Ma surdité est de naissance. À l’école, je ne parlais pas, ce qui m’a occasionnée des coups de règles. Mes parents se sont aperçus qu’il y avait un problème, car je ne savais pas lire. Je n’ai jamais compris qu’ils ne se soient pas inquiétés avant. Ça restera toujours un mystère pour moi, surtout que je suis la troisième sur 5 enfants. Mais il y a 60 ans, la surdité était très inconnue dans la vie courante… Je me rappelle avoir appris à parler avec mon père. Par la suite, j’ai suivi du mieux que j’ai pu tout au long de ma scolarité. Je faisais attention au maître ou à la maîtresse, en lisant sur les lèvres. Ayant été appareillée des 2 côtés, je me suis toujours débrouillée du mieux que je pouvais, même si ça n’a pas été facile… |
J’ai réussi à avoir mon certificat d’études, puis j’ai fait deux années de pratique en obtenant mon diplôme à la fin.
À 16 ans, je suis rentrée dans la vie active, je n’avais pas le choix ! J’ai travaillé pendant 14 ans au sein de Biscottes Clément, jusqu'à l’incendie d’août 1985. Une grande période de chômage a alors débuté, qui hélas ne m'a pas ouvert beaucoup de portes vu mon handicap. Entre temps, j’ai été mariée en 1978 et j'ai eu 3 enfants. Je suis divorcée depuis 2004. Après ces nombreuses années de chômage, j’ai effectué un stage dans une maison de retraite, puis j’y ai travaillé pendant 21 ans, jusqu'à la retraite.

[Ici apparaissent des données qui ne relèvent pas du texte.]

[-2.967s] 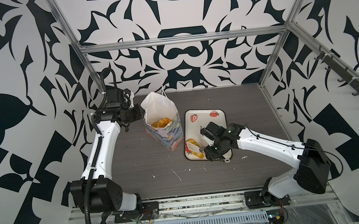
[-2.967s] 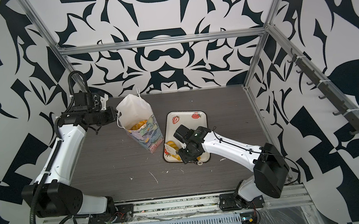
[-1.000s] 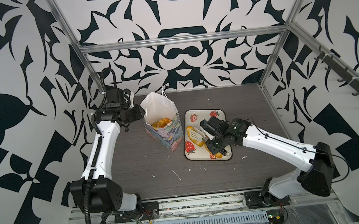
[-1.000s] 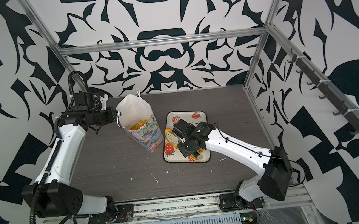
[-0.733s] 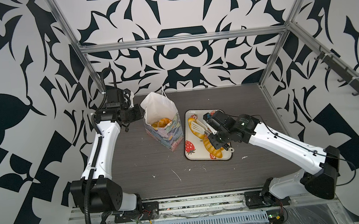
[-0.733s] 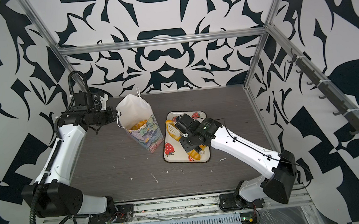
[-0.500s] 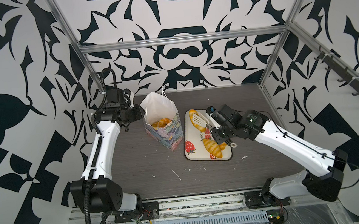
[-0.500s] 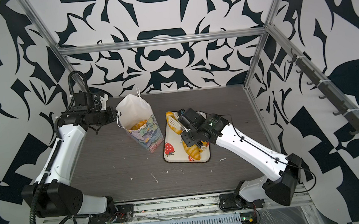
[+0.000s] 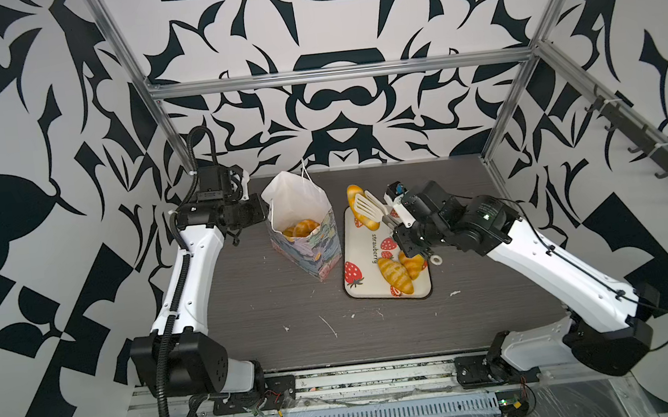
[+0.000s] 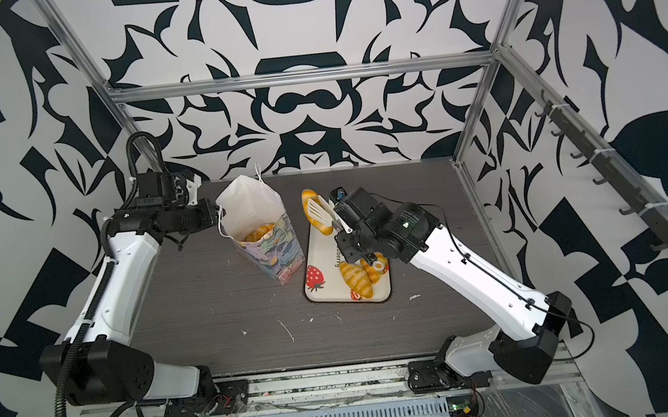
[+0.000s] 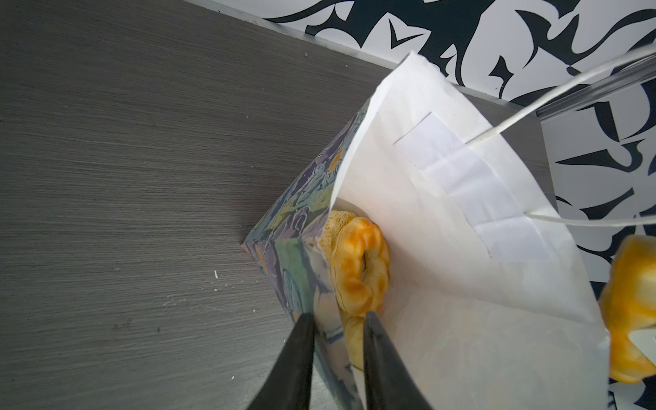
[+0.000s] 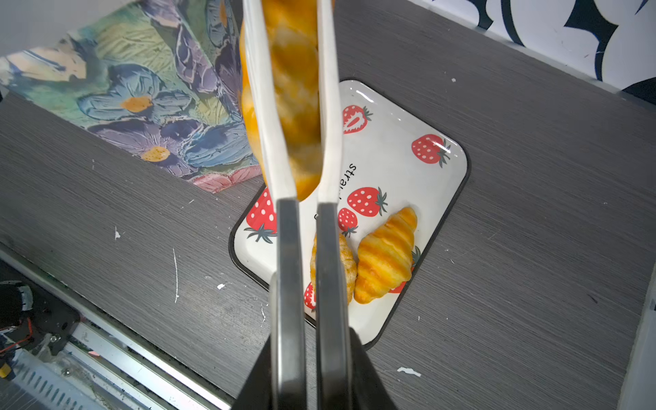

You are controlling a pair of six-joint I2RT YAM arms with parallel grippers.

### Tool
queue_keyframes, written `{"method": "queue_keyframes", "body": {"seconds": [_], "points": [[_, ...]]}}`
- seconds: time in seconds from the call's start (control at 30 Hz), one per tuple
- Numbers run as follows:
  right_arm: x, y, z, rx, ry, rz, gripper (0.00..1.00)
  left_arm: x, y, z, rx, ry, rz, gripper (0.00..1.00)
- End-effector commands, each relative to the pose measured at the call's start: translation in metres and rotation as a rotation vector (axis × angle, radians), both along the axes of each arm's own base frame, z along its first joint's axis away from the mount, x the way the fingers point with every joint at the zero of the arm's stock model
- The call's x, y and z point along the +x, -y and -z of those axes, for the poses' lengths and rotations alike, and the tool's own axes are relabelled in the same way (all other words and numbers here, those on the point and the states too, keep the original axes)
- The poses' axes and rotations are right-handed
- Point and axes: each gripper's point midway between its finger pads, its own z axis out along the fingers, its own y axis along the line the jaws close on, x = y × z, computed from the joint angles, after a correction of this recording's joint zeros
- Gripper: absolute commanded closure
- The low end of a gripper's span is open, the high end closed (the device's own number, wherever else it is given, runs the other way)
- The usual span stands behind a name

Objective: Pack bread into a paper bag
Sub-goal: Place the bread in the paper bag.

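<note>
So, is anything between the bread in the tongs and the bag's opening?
Nothing visible. The bread hangs in the tongs beside the paper bag, whose mouth is open; only the bag's own rim lies between.

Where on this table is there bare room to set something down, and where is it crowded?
Bare: the table's front strip, between paper bag, tray and the near rail; also right of the tray. Crowded: bag and tray stand close together; two croissants occupy the tray's near end.
</note>
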Motion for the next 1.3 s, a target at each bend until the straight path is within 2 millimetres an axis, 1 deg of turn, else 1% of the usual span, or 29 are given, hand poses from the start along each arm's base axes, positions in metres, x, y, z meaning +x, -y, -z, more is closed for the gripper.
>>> {"method": "queue_keyframes", "body": {"seconds": [0.0, 0.1, 0.33, 0.57, 0.67, 0.9, 1.27], "points": [[0.004, -0.001, -0.041, 0.085, 0.104, 0.001, 0.72, -0.01, 0.002, -0.001, 0.0, -0.011, 0.009, 0.72], [0.004, -0.007, -0.05, 0.121, 0.113, -0.016, 0.72, -0.01, 0.001, -0.001, 0.001, -0.011, 0.009, 0.72], [0.004, -0.024, -0.062, 0.193, 0.121, -0.06, 0.72, -0.01, 0.001, -0.004, 0.002, -0.003, 0.01, 0.72], [0.004, -0.038, -0.078, 0.235, 0.144, -0.101, 0.72, -0.011, 0.001, -0.004, 0.004, -0.002, 0.01, 0.72], [0.003, -0.049, -0.084, 0.262, 0.149, -0.129, 0.72, -0.01, 0.001, -0.004, 0.004, -0.003, 0.011, 0.72], [0.004, -0.072, -0.09, 0.271, 0.164, -0.18, 0.72, -0.01, 0.001, -0.005, 0.004, 0.0, 0.01, 0.72], [0.004, -0.114, -0.096, 0.299, 0.162, -0.264, 0.72, -0.01, 0.001, -0.004, 0.003, -0.001, 0.01, 0.72]]}}
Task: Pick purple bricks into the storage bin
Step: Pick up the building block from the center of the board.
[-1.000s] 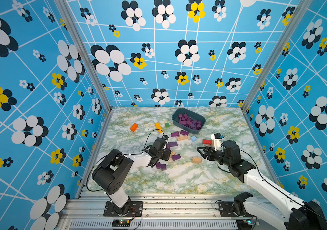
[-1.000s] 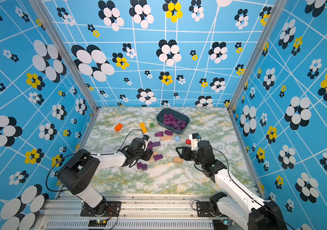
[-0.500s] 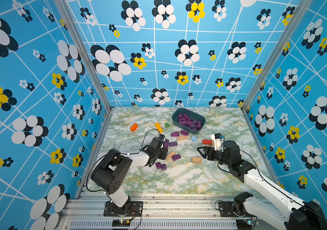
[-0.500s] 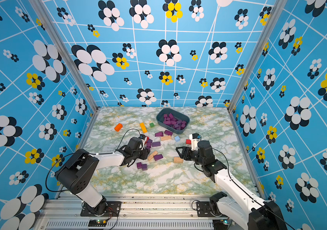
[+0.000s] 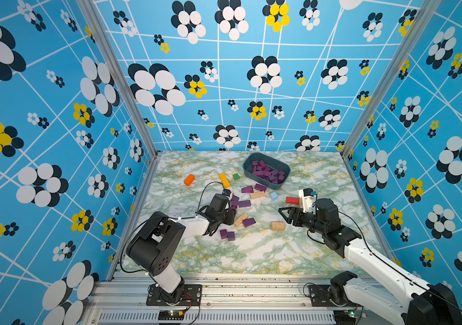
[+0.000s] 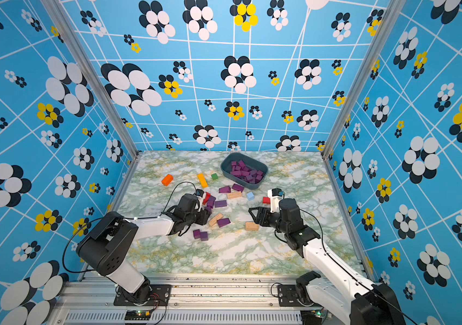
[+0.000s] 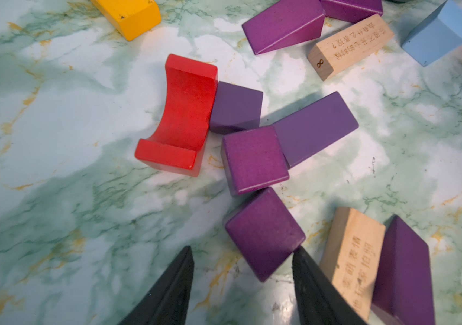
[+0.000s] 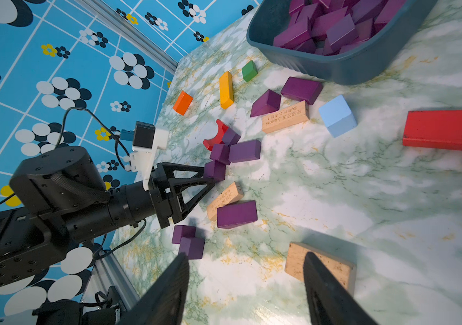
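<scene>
Low in the left wrist view, left gripper stands parted, not clamped, a purple cube at its mouth. Right gripper gapes empty over a tan block. Bin, just right of centre in both top views, holds many purple bricks. Others lie loose to its lower left.

Purple bricks inside, beside storage bin
</scene>
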Robot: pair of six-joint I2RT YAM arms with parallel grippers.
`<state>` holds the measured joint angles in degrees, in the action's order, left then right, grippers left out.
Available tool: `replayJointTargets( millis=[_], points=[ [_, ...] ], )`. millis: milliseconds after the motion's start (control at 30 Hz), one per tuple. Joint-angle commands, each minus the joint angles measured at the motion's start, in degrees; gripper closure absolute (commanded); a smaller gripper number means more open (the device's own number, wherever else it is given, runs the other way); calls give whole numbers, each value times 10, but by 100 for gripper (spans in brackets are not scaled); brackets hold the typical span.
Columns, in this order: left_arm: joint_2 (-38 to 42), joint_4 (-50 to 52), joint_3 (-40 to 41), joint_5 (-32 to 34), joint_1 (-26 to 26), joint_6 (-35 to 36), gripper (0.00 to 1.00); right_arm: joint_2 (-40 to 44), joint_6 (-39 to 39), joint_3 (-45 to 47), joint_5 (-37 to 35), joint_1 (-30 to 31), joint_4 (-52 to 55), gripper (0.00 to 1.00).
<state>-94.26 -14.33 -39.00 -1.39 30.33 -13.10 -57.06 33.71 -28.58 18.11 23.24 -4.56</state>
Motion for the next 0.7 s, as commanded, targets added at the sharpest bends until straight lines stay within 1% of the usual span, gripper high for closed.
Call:
replayJointTargets(
  millis=[0, 167, 367, 500, 567, 667],
  points=[
    [0, -21, -3, -25, -6, -10, 41, -4, 3, -1, -10, 6, -20, 34],
    [-13, -19, -19, -34, -6, -36, 42, -6, -2, -2, -11, 6, -16, 33],
    [-17, -3, -30, -12, -3, -48, 43, -6, -5, 0, -13, 6, -12, 33],
    [-22, 34, -47, 20, 2, -62, 44, -9, -7, 1, -15, 6, -13, 34],
    [-28, 52, -57, 47, 11, -72, 47, -11, -6, 1, -15, 5, -15, 34],
    [-39, 68, -71, 76, 25, -81, 48, -12, -6, 0, -15, 6, -16, 33]
  ],
)
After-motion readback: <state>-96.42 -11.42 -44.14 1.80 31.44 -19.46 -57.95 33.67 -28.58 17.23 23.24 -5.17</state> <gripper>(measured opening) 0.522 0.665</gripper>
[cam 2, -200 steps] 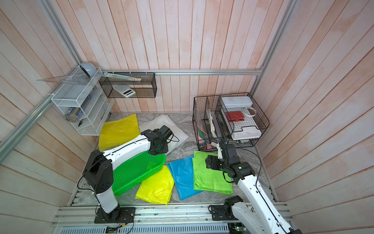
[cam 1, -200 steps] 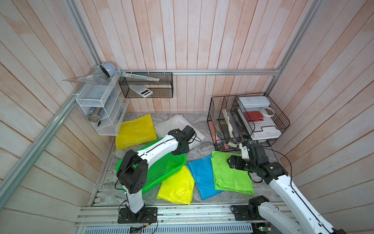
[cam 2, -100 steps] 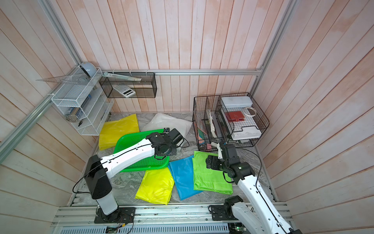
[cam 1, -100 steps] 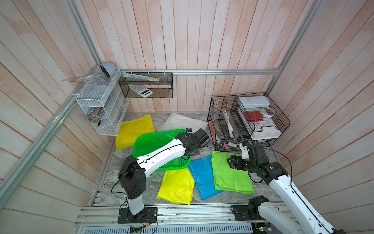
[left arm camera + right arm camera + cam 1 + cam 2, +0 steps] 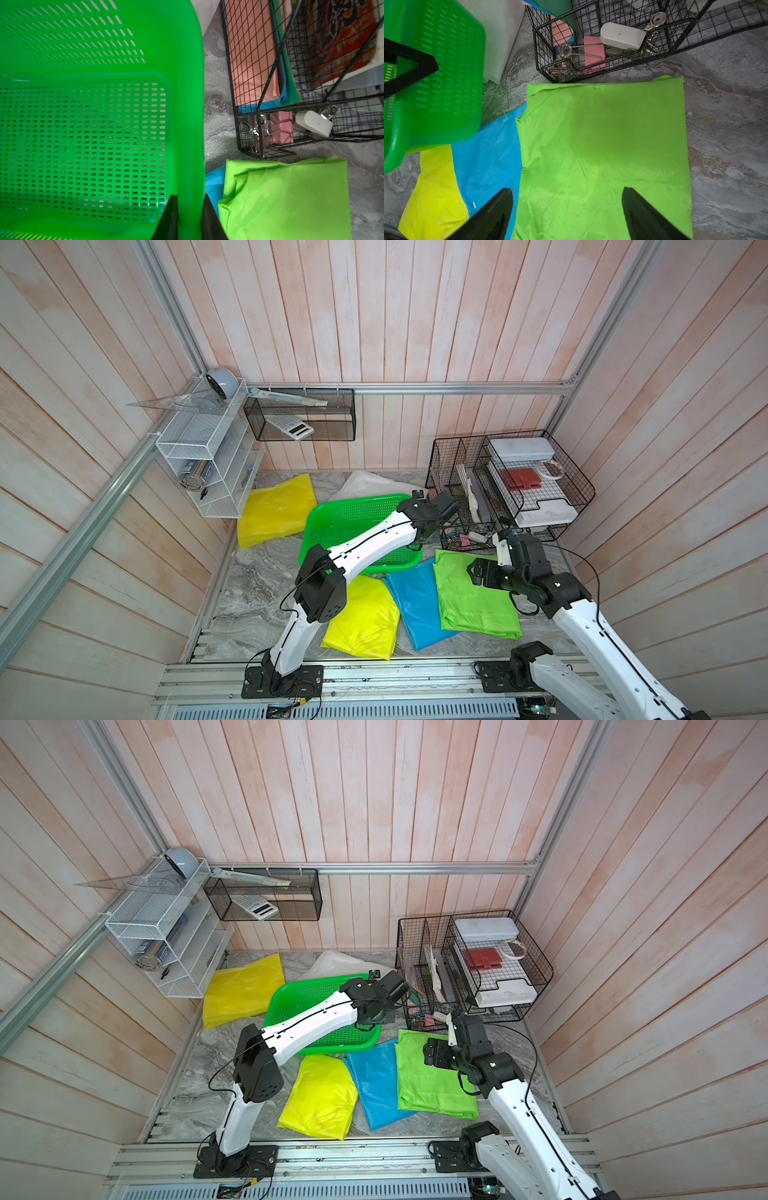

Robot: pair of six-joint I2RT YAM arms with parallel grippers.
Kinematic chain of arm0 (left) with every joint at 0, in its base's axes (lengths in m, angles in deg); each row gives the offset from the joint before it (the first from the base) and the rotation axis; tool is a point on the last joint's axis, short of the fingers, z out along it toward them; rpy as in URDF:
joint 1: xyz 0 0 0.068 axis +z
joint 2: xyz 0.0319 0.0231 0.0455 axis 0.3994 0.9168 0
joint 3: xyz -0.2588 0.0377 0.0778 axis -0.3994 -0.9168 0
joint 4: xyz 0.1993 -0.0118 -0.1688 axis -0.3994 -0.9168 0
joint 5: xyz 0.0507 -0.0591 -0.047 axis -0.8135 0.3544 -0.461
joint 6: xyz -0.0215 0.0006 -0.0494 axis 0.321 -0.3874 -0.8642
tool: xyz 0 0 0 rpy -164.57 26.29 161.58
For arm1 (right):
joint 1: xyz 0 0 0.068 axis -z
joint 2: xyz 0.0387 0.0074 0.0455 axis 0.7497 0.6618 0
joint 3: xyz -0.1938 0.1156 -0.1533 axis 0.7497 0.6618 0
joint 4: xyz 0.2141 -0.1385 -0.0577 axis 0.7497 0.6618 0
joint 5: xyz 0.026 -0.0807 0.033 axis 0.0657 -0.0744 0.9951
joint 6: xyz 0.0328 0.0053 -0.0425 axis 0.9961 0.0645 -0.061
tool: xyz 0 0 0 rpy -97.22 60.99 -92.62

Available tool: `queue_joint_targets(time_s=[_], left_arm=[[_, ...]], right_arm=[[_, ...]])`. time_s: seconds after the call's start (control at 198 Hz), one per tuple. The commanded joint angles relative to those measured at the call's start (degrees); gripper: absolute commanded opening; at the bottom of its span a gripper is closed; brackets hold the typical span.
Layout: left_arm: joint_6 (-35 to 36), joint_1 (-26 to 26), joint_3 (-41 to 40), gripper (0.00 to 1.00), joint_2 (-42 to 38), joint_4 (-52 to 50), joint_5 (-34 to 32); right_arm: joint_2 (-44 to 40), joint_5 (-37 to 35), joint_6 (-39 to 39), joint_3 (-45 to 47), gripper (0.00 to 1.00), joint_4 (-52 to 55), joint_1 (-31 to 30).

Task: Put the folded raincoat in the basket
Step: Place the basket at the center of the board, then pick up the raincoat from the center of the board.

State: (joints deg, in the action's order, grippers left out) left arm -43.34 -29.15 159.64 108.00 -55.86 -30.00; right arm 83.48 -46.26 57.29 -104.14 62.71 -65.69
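Clamping the rim of the green basket [image 5: 83, 124], the left gripper [image 5: 189, 199] holds it beside the wire organiser [image 5: 249, 62]; the right gripper [image 5: 567, 190] hangs spread wide above the light-green raincoat [image 5: 602, 135] on the table [image 5: 726, 124]. Print on the orange packet [image 5: 340, 41]: blurred.

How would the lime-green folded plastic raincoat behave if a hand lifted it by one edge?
Probably floppy: the lime-green folded plastic raincoat shows creases and loose layered edges, so it would likely sag and unfold. It lies thin and flat, so it is probably light. Its smooth sheen suggests it might slip in the open right hand.
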Motion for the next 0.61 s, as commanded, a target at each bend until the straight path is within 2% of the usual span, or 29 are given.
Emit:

Pendant plusieurs années, mon médecin ORL m’a parlé de l’implant cochléaire, mais je ne voulais pas en entendre parler. Je n’étais pas prête dans ma tête. J’ai pris la décision de me faire implanté quand il a fallu que je change d’appareils auditifs, et que l’on m’a répondu que les appareils étaient arrivés au summum de ce qu’ils pouvaient me donner, car mon audition avait encore baissé.
J’ai été implantée le 11 février 2022, j’avais 67 ans. L’opération s’est bien passée.
Lors de l’activation, c’était impressionnant. J’ai entendu beaucoup de bruits inconnus, étant née sourde. J’ai eux des maux de tête, et je ne comprenais pas les gens quand ils parlaient. Au téléphone, c’était horrible. Je me suis posée plein de questions, surtout quand on sait par la suite que mon implant était très mal réglé.
La rééducation a été très difficile. Je n’arrêtais pas de dire que j’avais des mauvais réglages. C’était insupportable, et cela me rendait agressive. J’étais obligée de l’enlever par moments. On s’est rendu compte au bout de 10 mois que mon implant était mal réglé en faisant venir un technicien de chez Advanced Bionics qui a tout remis à zéro. J’ai été très en colère à ce sujet.
Je suis sportive : marche, vélo et piscine me permettent de m’évader plutôt que de me morfondre chez moi. J'ai mon permis et une voiture, ce qui me permet de me déplacer autant que je veux. J’ai des amis sur qui je peux compter en cas de soucis, mais quand on se retrouve tous, la communication est difficile. Ils font beaucoup d’efforts pour que je comprenne.
Je suis contente de mon quotidien avec l’implant, parce que j’entends les bruits du quotidien. Je peux par exemple entendre le bruit des voitures lorsque je fais du vélo ou de la marche. Par contre, j’ai beaucoup de mal à suivre les conversations. C’est très compliqué, je suis obligée de continuer à me servir de la lecture labiale comme je l’ai toujours fait. Il y a beaucoup de brouhaha dès qu’il y a plusieurs personnes. Il y aurait encore beaucoup à faire pour que je sois satisfaite. J’ai fait implanter mon oreille gauche. Je ne suis pas sûre que je ferais la droite, car je suis loin d'être contente. Pendant un temps, j’étais suivie par une orthophoniste, mais elle est partie pour se rapprocher de son domicile. Depuis presque un an, j’ai repris les séances d’orthophonie avec une autre personne, mais j’ai l’impression de stagner. J’ai l’impression que cela ne m’apporte rien, je passe seulement 30 minutes sur place. J’attends mon rendez-vous pour le bilan qui aura lieu dans 4 mois. Si je ne remarque pas de changement, j’arrêterais, parce que pour moi, il n’y a plus d’évolution.